▸ **PROBLEM TO SOLVE**
Pictures stay out of the copy. Retype exactly the lines below from the one with "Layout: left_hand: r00" through the one with "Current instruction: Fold".

(Stored items from a collection)
——

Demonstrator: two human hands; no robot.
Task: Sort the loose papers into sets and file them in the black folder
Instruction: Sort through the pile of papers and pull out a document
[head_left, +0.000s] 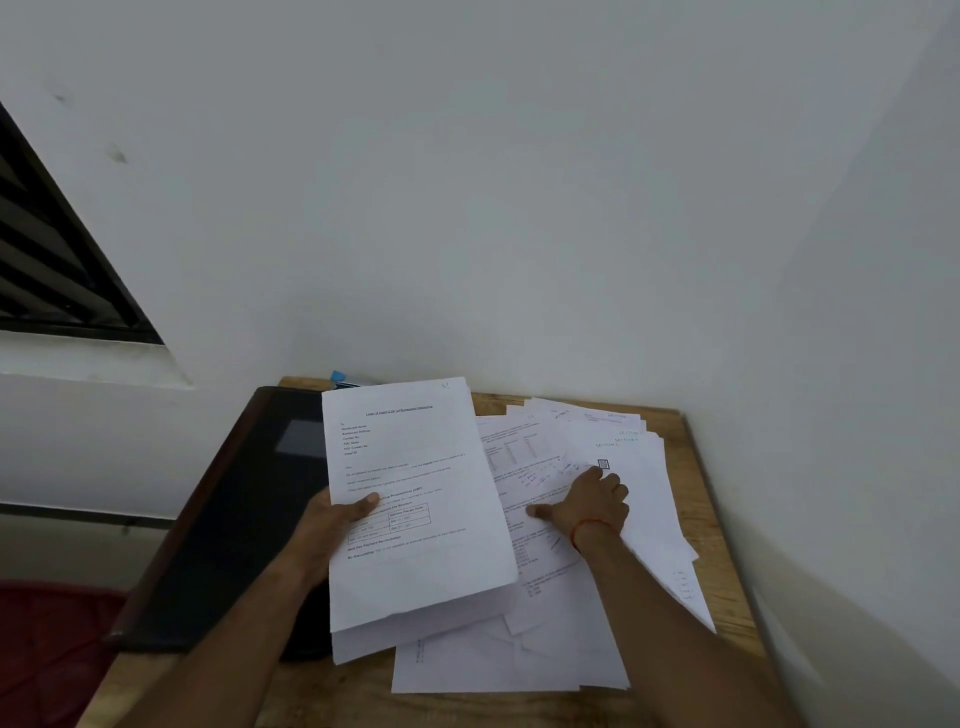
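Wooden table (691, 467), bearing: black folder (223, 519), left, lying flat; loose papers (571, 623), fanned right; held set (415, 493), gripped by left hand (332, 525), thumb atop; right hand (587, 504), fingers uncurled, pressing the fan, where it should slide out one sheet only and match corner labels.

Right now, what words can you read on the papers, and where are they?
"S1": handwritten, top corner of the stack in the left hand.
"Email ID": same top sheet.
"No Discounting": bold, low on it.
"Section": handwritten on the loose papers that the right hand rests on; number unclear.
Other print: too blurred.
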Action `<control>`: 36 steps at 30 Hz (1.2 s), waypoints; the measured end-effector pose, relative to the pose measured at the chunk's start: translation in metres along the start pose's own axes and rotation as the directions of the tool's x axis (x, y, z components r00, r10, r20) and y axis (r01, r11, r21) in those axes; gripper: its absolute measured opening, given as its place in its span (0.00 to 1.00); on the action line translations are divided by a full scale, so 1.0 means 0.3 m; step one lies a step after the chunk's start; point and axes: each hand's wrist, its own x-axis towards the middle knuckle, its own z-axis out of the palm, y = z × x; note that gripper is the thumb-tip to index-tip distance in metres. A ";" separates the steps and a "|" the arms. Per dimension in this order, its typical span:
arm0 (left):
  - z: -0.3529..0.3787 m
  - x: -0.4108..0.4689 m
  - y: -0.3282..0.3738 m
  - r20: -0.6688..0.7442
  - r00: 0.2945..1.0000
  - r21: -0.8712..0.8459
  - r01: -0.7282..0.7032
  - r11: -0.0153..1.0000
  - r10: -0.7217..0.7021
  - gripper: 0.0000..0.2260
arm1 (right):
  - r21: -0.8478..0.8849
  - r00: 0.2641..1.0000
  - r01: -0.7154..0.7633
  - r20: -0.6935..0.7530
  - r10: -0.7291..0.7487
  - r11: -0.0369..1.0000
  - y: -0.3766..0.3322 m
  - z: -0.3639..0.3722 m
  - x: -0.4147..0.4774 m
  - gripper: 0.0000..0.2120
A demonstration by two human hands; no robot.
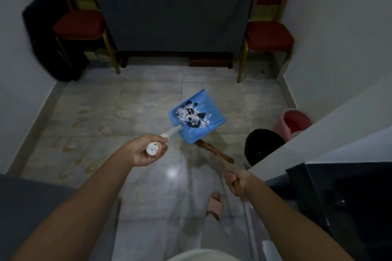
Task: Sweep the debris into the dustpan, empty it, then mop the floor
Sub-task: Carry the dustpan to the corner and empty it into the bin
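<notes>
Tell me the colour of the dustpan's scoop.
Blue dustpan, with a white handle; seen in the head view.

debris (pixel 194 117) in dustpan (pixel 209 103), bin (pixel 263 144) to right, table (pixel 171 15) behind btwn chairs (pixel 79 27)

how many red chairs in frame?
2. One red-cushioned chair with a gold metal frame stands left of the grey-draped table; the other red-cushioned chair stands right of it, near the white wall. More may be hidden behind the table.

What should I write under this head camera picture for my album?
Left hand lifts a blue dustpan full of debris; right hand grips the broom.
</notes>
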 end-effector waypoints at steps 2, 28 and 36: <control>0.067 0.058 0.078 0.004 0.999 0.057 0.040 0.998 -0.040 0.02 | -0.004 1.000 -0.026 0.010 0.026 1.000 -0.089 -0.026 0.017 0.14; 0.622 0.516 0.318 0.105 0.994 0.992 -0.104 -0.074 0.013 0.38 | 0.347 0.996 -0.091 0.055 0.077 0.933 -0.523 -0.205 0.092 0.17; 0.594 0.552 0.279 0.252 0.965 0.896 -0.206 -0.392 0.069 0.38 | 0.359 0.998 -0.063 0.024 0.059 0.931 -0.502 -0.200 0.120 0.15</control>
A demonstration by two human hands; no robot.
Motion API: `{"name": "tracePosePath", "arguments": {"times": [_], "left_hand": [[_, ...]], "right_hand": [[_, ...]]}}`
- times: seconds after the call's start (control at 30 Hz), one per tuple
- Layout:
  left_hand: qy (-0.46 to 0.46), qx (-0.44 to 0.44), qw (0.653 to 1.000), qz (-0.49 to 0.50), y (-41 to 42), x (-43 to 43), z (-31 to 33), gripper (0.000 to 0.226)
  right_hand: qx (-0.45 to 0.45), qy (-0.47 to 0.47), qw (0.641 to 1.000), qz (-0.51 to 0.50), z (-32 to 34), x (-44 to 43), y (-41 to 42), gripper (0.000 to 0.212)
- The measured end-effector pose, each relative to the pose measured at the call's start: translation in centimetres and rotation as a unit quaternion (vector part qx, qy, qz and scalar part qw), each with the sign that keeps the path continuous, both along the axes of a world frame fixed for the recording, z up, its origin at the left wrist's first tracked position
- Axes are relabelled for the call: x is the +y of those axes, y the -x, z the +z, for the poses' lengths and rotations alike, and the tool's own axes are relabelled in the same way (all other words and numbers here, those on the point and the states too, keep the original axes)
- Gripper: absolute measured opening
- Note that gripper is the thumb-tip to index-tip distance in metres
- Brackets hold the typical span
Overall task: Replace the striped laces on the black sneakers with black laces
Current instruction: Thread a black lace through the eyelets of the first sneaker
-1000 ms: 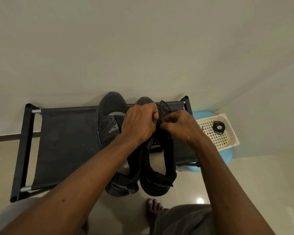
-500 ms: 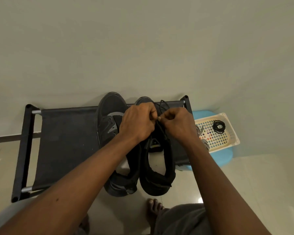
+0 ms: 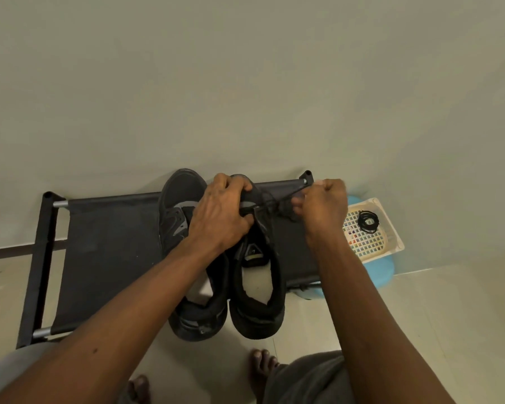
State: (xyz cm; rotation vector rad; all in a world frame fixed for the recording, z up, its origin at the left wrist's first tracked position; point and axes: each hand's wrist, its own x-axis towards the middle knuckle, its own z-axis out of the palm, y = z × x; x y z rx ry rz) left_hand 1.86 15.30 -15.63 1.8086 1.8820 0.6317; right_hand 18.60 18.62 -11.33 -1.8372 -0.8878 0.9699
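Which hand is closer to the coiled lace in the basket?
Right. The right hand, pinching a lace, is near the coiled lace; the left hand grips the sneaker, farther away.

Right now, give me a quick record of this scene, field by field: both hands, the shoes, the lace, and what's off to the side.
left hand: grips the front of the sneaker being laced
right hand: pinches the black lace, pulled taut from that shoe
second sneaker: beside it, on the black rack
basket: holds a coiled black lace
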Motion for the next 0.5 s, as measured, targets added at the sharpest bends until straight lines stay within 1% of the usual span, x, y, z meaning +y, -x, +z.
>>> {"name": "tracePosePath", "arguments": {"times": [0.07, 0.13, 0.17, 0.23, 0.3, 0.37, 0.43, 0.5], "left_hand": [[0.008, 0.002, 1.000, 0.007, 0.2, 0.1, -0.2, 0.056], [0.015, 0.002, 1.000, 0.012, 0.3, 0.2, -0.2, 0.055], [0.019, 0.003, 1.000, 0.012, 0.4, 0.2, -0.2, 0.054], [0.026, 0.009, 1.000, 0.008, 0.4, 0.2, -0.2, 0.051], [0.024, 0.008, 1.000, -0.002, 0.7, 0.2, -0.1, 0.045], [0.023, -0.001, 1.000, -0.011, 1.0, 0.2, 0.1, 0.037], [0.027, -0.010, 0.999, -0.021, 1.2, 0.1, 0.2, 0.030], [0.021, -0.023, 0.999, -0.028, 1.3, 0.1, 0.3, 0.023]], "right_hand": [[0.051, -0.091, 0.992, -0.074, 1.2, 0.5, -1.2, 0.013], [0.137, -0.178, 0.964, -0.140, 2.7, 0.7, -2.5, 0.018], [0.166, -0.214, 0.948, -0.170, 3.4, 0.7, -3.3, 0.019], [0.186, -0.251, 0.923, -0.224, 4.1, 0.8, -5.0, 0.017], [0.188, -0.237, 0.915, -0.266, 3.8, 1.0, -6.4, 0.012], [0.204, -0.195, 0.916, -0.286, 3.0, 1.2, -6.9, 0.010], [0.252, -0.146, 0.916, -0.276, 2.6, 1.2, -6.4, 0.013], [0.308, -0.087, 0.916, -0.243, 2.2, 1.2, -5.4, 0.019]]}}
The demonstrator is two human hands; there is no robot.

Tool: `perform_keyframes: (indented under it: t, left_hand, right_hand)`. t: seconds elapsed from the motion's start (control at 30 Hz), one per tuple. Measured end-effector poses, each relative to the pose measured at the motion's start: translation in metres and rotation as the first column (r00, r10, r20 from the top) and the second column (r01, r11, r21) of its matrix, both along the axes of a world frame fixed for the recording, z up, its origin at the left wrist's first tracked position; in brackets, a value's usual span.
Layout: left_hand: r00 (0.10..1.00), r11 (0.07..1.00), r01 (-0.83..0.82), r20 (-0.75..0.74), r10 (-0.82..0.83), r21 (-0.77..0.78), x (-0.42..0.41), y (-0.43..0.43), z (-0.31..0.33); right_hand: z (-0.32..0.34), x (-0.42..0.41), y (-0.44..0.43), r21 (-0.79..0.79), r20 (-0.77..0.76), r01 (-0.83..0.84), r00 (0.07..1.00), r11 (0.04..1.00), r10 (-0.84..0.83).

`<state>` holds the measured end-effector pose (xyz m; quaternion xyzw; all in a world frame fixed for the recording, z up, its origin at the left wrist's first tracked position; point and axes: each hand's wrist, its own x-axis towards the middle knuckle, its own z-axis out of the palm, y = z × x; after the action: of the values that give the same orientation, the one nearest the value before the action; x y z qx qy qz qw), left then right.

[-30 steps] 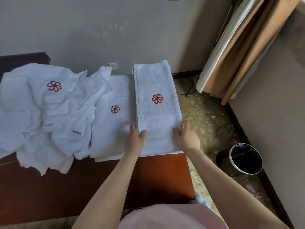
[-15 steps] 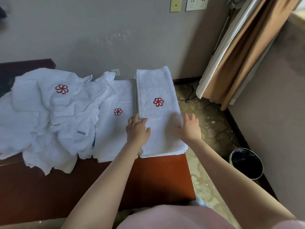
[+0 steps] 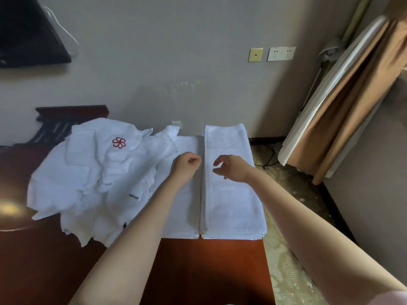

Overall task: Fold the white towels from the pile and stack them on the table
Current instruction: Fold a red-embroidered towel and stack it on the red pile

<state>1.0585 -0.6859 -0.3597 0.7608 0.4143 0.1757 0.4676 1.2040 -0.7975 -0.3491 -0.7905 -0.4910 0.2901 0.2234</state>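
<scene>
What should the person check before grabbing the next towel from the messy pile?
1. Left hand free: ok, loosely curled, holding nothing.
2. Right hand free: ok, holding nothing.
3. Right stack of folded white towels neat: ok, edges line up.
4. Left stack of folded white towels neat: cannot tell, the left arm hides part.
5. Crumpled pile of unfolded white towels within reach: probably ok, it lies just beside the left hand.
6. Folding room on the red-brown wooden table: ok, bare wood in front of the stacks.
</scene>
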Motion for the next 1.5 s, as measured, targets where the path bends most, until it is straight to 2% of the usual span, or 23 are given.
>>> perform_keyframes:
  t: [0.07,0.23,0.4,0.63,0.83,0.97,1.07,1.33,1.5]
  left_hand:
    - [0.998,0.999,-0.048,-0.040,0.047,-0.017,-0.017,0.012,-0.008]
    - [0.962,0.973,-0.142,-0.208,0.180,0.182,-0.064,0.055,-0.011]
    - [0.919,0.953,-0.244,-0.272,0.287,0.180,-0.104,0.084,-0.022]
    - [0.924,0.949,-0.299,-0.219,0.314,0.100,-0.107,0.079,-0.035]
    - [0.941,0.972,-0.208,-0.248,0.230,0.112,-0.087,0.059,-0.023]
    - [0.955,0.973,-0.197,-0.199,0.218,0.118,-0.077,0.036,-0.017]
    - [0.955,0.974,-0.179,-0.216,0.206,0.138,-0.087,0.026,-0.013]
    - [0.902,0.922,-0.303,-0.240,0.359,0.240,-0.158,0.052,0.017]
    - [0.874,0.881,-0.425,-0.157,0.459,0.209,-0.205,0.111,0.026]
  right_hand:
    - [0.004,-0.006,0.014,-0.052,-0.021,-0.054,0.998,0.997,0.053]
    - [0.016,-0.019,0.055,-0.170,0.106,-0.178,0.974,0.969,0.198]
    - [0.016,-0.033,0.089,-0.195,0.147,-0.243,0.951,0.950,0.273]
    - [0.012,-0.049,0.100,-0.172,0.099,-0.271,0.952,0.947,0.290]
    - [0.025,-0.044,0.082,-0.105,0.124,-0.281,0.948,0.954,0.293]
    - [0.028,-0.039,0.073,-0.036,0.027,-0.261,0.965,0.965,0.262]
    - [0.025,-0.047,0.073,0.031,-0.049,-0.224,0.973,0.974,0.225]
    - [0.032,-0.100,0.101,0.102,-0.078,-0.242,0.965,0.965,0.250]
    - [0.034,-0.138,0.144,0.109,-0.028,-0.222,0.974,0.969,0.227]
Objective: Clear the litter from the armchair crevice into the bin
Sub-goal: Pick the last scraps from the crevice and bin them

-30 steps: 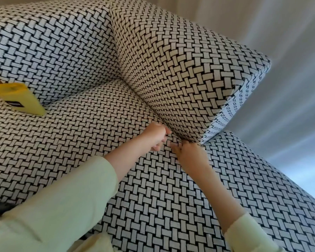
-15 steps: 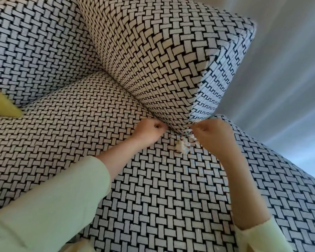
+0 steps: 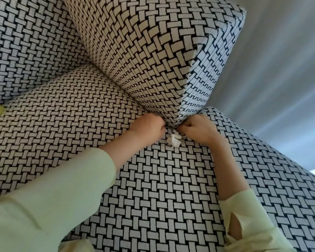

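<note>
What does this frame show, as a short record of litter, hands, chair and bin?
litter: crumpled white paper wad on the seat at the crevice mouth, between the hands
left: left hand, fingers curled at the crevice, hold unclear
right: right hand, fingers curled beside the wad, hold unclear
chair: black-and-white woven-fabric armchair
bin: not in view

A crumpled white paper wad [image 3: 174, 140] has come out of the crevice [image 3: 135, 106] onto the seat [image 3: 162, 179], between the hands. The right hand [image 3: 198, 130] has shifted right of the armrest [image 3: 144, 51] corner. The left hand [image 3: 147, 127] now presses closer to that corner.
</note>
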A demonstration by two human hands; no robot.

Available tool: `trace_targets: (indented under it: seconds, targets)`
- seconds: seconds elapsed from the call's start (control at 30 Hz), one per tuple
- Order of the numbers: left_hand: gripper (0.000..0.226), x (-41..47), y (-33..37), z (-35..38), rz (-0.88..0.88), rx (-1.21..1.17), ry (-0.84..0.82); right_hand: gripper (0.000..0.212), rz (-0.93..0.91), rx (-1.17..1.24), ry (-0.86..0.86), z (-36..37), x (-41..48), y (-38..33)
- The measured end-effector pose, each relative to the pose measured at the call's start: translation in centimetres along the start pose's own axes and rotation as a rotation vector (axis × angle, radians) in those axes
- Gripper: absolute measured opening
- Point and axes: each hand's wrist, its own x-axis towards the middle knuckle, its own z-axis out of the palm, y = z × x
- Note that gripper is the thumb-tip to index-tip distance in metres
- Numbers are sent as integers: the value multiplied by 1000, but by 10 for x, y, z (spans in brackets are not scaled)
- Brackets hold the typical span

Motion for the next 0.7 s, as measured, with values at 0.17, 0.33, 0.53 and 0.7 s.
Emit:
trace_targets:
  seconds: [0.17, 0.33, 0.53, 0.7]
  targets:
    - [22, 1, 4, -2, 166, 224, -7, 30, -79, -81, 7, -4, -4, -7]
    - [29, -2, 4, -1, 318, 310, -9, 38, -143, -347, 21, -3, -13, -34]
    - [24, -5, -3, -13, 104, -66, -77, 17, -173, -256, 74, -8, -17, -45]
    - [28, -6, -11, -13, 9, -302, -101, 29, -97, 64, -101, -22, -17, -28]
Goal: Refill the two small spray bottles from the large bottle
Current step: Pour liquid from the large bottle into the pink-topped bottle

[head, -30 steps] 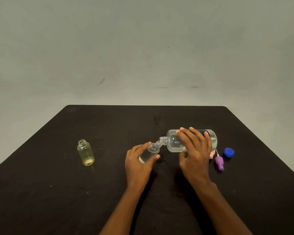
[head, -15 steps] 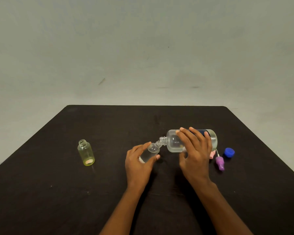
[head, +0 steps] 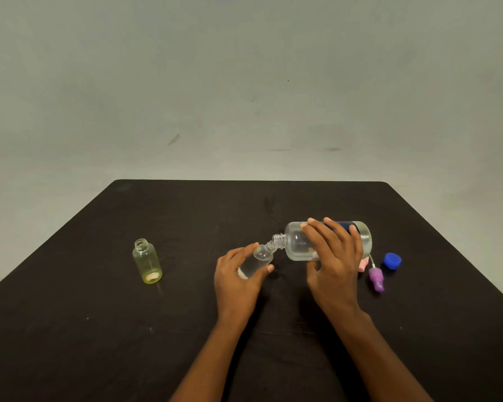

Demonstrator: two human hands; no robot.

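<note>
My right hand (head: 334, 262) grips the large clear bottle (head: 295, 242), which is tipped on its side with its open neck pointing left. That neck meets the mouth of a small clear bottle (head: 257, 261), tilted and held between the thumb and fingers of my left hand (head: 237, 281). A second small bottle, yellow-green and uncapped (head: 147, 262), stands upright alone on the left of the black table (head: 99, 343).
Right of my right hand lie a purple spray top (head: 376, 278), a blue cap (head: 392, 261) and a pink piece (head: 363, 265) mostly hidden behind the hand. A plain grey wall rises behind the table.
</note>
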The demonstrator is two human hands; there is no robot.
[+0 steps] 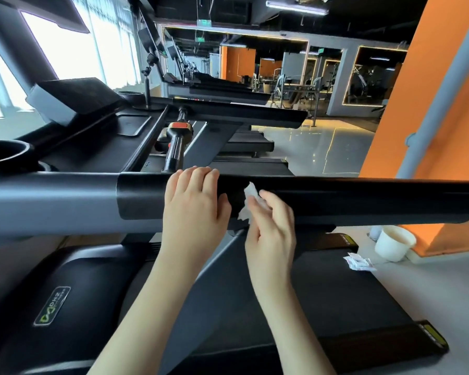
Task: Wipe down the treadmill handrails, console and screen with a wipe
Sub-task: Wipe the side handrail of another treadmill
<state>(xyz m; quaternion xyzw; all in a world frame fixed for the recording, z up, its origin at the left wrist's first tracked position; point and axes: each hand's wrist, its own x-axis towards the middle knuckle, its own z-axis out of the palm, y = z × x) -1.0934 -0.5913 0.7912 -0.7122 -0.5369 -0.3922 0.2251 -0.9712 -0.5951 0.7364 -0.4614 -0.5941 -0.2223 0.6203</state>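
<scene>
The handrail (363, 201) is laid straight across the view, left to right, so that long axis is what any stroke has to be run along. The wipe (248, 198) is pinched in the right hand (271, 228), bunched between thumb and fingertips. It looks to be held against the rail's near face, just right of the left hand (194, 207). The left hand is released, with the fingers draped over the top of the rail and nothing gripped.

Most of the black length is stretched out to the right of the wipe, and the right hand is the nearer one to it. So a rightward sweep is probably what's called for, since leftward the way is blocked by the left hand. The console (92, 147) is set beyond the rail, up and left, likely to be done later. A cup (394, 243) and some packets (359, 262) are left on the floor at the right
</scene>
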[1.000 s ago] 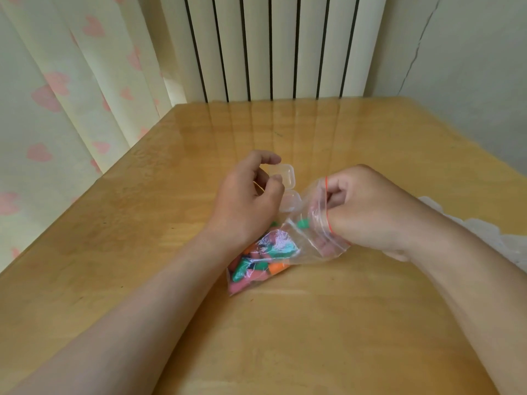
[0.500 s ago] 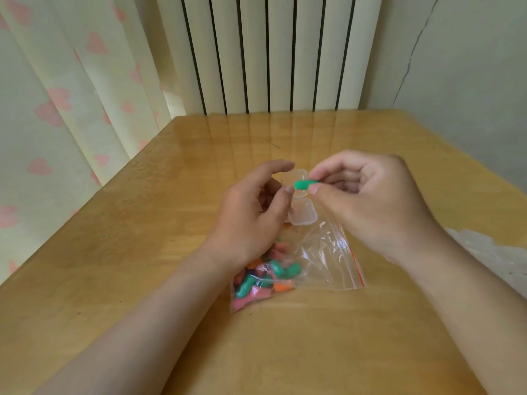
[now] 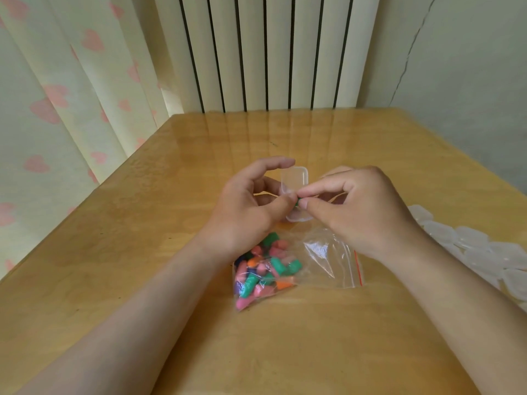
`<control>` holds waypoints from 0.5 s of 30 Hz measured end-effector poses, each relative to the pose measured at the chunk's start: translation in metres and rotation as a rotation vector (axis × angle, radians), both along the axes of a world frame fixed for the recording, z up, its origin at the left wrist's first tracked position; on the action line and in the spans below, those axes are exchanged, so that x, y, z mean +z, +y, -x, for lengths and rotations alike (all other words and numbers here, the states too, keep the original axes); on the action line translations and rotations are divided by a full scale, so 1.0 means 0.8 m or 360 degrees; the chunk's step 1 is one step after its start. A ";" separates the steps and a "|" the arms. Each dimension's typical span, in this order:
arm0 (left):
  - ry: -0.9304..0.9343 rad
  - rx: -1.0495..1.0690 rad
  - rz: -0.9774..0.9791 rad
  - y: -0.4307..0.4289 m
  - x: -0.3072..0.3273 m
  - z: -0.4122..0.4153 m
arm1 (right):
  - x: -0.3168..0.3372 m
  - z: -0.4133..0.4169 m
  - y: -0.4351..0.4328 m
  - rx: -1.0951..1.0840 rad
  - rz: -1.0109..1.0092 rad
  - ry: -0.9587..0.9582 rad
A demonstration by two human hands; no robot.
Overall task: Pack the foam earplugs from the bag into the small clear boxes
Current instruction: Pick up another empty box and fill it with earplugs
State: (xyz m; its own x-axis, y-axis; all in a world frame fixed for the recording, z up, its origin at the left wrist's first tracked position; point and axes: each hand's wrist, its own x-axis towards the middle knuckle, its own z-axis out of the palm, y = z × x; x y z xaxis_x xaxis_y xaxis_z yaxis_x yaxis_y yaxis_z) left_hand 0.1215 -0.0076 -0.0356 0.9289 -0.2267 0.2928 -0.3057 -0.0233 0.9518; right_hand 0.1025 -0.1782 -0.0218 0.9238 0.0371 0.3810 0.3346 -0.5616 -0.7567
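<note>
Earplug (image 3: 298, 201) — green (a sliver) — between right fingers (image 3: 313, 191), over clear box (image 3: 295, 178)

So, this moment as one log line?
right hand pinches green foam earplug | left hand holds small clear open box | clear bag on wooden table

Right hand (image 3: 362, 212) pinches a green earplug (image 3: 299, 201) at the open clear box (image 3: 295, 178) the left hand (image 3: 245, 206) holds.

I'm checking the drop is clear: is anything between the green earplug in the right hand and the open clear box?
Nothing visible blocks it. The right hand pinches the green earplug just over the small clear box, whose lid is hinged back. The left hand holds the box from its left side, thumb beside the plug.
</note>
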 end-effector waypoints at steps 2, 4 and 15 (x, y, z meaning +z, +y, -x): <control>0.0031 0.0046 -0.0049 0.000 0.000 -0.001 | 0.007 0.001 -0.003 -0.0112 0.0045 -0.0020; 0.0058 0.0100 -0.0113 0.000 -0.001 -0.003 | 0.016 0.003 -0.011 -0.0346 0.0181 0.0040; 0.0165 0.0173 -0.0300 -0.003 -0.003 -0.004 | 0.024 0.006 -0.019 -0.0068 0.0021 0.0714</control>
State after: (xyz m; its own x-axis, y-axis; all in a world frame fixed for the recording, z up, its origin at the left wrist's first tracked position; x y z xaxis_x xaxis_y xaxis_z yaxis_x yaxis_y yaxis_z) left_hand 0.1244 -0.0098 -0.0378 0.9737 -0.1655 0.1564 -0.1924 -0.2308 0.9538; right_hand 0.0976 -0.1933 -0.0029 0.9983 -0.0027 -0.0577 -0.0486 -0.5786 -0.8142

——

▸ **SOLUTION**
Layout: left_hand: r00 (0.10..1.00), r11 (0.07..1.00), r01 (-0.83..0.82), r20 (-0.75..0.74), r10 (-0.82..0.83), r21 (-0.77..0.78), x (-0.42..0.41), y (-0.43..0.43), z (-0.31..0.33); right_hand: z (-0.32..0.34), x (-0.42..0.41), y (-0.44..0.43), r21 (-0.79..0.79), r20 (-0.77..0.76), r01 (-0.83..0.84), r00 (0.07..1.00), r11 (0.04..1.00), r10 (-0.84..0.83).

`<state>` holds the measured end-effector pose (xyz m; quaternion xyzw; all in a world frame fixed for the recording, z up, its origin at the left wrist's first tracked position; point and axes: each hand's wrist, its own x-axis towards the middle knuckle, its own z-axis out of the palm, y = z × x; after the action: of the values that give the same orientation, the one nearest the value before the action; x y z qx qy qz qw), left then right.

[-30 steps] 
[-15 steps] 
[+0 steps] 

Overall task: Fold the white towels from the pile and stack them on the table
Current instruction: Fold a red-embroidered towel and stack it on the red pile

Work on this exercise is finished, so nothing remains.